Mechanical Ventilation in Medical Inpatients With Alcohol Use Disorders
Whether alcohol use disorders increase the need for and duration of mechanical ventilation in hospitalized medical patients is unknown. Using a national inpatient database, researchers retrospectively measured the association between mechanical ventilation and alcohol use disorders and alcohol withdrawal in 785,602 adult inpatients with 1 or more of 6 medical diagnoses: pneumonia, sepsis, gastrointestinal hemorrhage, asthma, chronic obstructive pulmonary disease, and respiratory failure.

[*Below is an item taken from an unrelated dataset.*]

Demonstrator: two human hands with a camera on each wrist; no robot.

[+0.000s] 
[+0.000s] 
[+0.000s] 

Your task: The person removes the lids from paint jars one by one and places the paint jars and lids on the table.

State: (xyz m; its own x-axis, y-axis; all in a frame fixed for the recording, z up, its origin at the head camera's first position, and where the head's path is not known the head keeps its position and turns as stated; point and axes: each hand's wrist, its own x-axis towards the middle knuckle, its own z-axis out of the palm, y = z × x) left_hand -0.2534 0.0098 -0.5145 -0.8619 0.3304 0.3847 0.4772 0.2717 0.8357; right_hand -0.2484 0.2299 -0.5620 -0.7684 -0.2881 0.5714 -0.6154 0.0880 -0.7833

Findings from analyses adjusted for potential confounders (e.g., age, severity of illness) include the following:
- Three percent of inpatients had an alcohol use disorder, 0.5% had alcohol withdrawal, and 8% required mechanical ventilation.
- Mechanical ventilation was significantly more common among inpatients with, versus without, an alcohol use disorder (odds ratio, [OR], 1.5), regardless of medical diagnosis. The association between mechanical ventilation and alcohol withdrawal was not reported.
- Longer duration of mechanical ventilation (≥96 hours) was not significantly more common among inpatients with alcohol use disorders. However, it was more likely among inpatients with (versus without) alcohol withdrawal (OR, 1.5).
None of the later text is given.